Collected data entries:
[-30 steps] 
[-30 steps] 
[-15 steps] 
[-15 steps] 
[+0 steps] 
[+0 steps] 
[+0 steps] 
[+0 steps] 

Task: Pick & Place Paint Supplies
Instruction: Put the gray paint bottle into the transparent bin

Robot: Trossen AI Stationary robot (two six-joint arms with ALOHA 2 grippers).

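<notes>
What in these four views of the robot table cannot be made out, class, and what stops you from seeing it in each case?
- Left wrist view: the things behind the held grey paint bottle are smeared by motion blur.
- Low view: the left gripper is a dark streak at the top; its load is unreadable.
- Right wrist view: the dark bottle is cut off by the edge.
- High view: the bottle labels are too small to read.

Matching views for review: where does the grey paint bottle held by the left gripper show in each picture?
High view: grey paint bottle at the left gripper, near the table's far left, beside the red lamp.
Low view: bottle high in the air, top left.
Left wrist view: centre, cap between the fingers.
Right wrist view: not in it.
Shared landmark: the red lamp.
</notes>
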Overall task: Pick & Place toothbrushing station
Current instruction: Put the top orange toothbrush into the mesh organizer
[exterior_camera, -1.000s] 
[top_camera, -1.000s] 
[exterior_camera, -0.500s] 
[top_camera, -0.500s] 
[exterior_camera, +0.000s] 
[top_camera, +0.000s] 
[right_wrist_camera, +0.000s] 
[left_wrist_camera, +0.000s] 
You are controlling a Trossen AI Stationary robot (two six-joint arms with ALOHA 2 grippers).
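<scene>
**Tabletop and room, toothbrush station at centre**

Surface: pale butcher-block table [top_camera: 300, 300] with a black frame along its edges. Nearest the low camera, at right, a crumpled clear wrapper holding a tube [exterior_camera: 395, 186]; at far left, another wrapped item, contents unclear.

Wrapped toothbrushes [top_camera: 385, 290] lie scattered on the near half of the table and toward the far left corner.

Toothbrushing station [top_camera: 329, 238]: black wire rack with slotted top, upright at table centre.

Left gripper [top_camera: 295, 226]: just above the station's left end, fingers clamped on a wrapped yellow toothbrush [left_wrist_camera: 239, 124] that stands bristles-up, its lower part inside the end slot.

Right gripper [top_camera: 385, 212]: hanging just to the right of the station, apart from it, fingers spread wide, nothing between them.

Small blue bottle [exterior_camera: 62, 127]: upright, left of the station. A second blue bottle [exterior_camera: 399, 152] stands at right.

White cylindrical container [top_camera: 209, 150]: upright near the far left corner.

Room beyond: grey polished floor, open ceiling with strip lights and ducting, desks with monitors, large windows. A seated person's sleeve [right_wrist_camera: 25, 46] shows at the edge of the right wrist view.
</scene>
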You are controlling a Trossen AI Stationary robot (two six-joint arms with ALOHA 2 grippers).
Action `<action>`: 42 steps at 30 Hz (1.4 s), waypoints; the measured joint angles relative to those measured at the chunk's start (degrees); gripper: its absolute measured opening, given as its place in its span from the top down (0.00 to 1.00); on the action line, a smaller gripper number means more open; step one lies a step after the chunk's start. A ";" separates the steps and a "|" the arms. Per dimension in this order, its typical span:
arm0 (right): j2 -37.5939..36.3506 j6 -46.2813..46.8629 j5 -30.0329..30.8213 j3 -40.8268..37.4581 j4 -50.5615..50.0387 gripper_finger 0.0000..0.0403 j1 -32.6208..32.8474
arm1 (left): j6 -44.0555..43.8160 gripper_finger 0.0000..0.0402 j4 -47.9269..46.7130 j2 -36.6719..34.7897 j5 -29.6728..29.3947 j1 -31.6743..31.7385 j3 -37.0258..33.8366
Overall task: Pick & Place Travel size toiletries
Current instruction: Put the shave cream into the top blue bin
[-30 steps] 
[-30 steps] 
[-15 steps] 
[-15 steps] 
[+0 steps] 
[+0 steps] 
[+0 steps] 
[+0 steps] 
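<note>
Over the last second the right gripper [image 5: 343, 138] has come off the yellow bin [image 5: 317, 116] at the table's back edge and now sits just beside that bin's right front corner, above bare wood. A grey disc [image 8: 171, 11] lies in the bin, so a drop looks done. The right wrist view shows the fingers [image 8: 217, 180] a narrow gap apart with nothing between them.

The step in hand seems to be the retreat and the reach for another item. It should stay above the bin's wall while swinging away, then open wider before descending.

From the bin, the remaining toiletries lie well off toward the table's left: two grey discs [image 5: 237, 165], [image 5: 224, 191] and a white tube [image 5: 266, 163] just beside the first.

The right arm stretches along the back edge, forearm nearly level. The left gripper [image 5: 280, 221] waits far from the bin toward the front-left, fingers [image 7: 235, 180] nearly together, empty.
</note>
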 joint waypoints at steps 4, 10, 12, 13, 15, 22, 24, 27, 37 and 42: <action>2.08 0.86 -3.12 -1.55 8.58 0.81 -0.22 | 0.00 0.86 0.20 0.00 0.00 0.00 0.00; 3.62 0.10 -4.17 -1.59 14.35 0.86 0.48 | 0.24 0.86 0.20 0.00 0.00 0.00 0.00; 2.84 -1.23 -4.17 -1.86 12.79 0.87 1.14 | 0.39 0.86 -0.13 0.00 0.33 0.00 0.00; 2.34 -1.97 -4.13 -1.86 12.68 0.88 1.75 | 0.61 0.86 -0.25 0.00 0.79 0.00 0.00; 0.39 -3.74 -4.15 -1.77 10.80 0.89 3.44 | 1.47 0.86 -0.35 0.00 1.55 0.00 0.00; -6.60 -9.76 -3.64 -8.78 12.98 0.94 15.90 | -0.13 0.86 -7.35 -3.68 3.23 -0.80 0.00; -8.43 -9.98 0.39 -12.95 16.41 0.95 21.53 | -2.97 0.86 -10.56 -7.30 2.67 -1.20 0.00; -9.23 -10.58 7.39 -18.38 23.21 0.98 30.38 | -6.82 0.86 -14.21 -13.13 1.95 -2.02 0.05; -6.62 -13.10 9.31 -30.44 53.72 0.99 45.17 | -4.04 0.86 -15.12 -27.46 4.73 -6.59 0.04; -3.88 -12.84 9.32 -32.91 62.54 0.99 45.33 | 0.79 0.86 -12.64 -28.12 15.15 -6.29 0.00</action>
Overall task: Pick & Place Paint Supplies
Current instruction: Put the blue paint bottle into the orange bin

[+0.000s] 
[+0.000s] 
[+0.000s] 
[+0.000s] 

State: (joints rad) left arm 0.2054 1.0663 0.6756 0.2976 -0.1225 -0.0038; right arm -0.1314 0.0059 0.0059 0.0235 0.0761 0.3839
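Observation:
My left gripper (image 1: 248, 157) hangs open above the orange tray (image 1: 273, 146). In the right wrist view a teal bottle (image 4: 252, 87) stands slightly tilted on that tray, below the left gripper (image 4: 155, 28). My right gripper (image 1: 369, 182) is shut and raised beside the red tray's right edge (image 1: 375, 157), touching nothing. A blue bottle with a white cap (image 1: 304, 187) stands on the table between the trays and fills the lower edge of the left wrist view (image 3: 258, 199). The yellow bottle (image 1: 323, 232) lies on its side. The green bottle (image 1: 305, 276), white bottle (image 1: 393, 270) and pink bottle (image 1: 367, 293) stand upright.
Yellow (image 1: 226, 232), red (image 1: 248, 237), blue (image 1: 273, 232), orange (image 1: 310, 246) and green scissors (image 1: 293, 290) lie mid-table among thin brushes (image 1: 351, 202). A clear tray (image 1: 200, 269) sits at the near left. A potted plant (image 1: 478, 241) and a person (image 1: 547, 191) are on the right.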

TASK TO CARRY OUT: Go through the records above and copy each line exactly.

RESPONSE TO THE TASK:
[-30 steps] 
[-30 steps] 
[-15 steps] 
[-15 steps] 
[+0 steps] 
[+0 steps] 
[+0 steps] 
[+0 steps] 

Task: Pick & Place Paint Supplies
Instruction: Put the gray paint bottle into the transparent bin

Robot: Trossen AI Stationary robot (two six-joint arms with ALOHA 2 grippers).

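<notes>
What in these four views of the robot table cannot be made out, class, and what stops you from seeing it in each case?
- Left wrist view: the things behind the held grey paint bottle are smeared by motion blur.
- Low view: the left gripper is a dark streak at the top; its load is unreadable.
- Right wrist view: the dark bottle is cut off by the edge.
- High view: the bottle labels are too small to read.

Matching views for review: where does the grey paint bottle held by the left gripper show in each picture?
High view: grey paint bottle at the left gripper, near the table's far left, beside the red lamp.
Low view: bottle high in the air, top left.
Left wrist view: centre, cap between the fingers.
Right wrist view: not in it.
Shared landmark: the red lamp.
</notes>
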Overall task: Pick & Place toothbrushing station
Current instruction: Put the top orange toothbrush into the mesh organizer
[exterior_camera, -1.000s] 
[top_camera, -1.000s] 
[exterior_camera, -0.500s] 
[top_camera, -0.500s] 
[exterior_camera, +0.000s] 
[top_camera, +0.000s] 
[right_wrist_camera, +0.000s] 
[left_wrist_camera, +0.000s] 
You are controlling a Trossen AI Stationary robot (two six-joint arms with ALOHA 2 grippers).
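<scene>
**Tabletop and room, toothbrush station at centre**

Surface: pale butcher-block table [top_camera: 300, 300] with a black frame along its edges. Nearest the low camera, at right, a crumpled clear wrapper holding a tube [exterior_camera: 395, 186]; at far left, another wrapped item, contents unclear.

Wrapped toothbrushes [top_camera: 385, 290] lie scattered on the near half of the table and toward the far left corner.

Toothbrushing station [top_camera: 329, 238]: black wire rack with slotted top, upright at table centre.

Left gripper [top_camera: 295, 226]: just above the station's left end, fingers clamped on a wrapped yellow toothbrush [left_wrist_camera: 239, 124] that stands bristles-up, its lower part inside the end slot.

Right gripper [top_camera: 385, 212]: hanging just to the right of the station, apart from it, fingers spread wide, nothing between them.

Small blue bottle [exterior_camera: 62, 127]: upright, left of the station. A second blue bottle [exterior_camera: 399, 152] stands at right.

White cylindrical container [top_camera: 209, 150]: upright near the far left corner.

Room beyond: grey polished floor, open ceiling with strip lights and ducting, desks with monitors, large windows. A seated person's sleeve [right_wrist_camera: 25, 46] shows at the edge of the right wrist view.
</scene>
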You are controlling a Trossen AI Stationary robot (two six-joint arms with ALOHA 2 grippers).
Action `<action>`: 42 steps at 30 Hz (1.4 s), waypoints; the measured joint angles relative to those measured at the chunk's start (degrees); gripper: its absolute measured opening, given as its place in its span from the top down (0.00 to 1.00); on the action line, a smaller gripper number means more open; step one lies a step after the chunk's start. A ";" separates the steps and a "|" the arms. Per dimension in this order, its typical span:
arm0 (right): j2 -37.5939..36.3506 j6 -46.2813..46.8629 j5 -30.0329..30.8213 j3 -40.8268..37.4581 j4 -50.5615..50.0387 gripper_finger 0.0000..0.0403 j1 -32.6208..32.8474
arm1 (left): j6 -44.0555..43.8160 gripper_finger 0.0000..0.0402 j4 -47.9269..46.7130 j2 -36.6719..34.7897 j5 -29.6728..29.3947 j1 -31.6743..31.7385 j3 -37.0258..33.8366
Overall task: Pick & Place Travel size toiletries
Current instruction: Put the shave cream into the top blue bin
[-30 steps] 
[-30 steps] 
[-15 steps] 
[-15 steps] 
[+0 steps] 
[+0 steps] 
[+0 steps] 
[+0 steps] 
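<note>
Over the last second the right gripper [image 5: 343, 138] has come off the yellow bin [image 5: 317, 116] at the table's back edge and now sits just beside that bin's right front corner, above bare wood. A grey disc [image 8: 171, 11] lies in the bin, so a drop looks done. The right wrist view shows the fingers [image 8: 217, 180] a narrow gap apart with nothing between them.

The step in hand seems to be the retreat and the reach for another item. It should stay above the bin's wall while swinging away, then open wider before descending.

From the bin, the remaining toiletries lie well off toward the table's left: two grey discs [image 5: 237, 165], [image 5: 224, 191] and a white tube [image 5: 266, 163] just beside the first.

The right arm stretches along the back edge, forearm nearly level. The left gripper [image 5: 280, 221] waits far from the bin toward the front-left, fingers [image 7: 235, 180] nearly together, empty.
</note>
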 joint waypoints at steps 4, 10, 12, 13, 15, 22, 24, 27, 37 and 42: <action>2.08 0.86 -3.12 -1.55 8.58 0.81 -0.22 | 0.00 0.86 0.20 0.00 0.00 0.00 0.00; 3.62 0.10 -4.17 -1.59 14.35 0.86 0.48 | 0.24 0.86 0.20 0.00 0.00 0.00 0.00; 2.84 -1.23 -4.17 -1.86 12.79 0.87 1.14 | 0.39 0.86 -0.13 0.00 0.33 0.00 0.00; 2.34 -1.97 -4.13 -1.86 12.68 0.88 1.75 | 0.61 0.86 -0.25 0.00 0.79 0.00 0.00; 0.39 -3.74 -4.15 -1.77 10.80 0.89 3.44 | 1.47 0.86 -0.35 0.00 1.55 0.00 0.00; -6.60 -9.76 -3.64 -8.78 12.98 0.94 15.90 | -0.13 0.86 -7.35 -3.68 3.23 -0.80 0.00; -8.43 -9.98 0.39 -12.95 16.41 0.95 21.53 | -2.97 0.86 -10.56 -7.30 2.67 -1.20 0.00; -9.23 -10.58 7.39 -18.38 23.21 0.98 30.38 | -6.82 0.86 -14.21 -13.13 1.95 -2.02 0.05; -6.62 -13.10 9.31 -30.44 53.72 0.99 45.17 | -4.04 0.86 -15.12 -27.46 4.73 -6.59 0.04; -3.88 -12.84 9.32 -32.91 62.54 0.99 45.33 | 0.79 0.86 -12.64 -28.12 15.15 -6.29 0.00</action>
Overall task: Pick & Place Paint Supplies
Current instruction: Put the blue paint bottle into the orange bin

[+0.000s] 
[+0.000s] 
[+0.000s] 
[+0.000s] 

State: (joints rad) left arm 0.2054 1.0663 0.6756 0.2976 -0.1225 -0.0038; right arm -0.1314 0.0059 0.0059 0.0235 0.0761 0.3839
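Observation:
My left gripper (image 1: 248, 157) hangs open above the orange tray (image 1: 273, 146). In the right wrist view a teal bottle (image 4: 252, 87) stands slightly tilted on that tray, below the left gripper (image 4: 155, 28). My right gripper (image 1: 369, 182) is shut and raised beside the red tray's right edge (image 1: 375, 157), touching nothing. A blue bottle with a white cap (image 1: 304, 187) stands on the table between the trays and fills the lower edge of the left wrist view (image 3: 258, 199). The yellow bottle (image 1: 323, 232) lies on its side. The green bottle (image 1: 305, 276), white bottle (image 1: 393, 270) and pink bottle (image 1: 367, 293) stand upright.
Yellow (image 1: 226, 232), red (image 1: 248, 237), blue (image 1: 273, 232), orange (image 1: 310, 246) and green scissors (image 1: 293, 290) lie mid-table among thin brushes (image 1: 351, 202). A clear tray (image 1: 200, 269) sits at the near left. A potted plant (image 1: 478, 241) and a person (image 1: 547, 191) are on the right.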

Work on this exercise is done.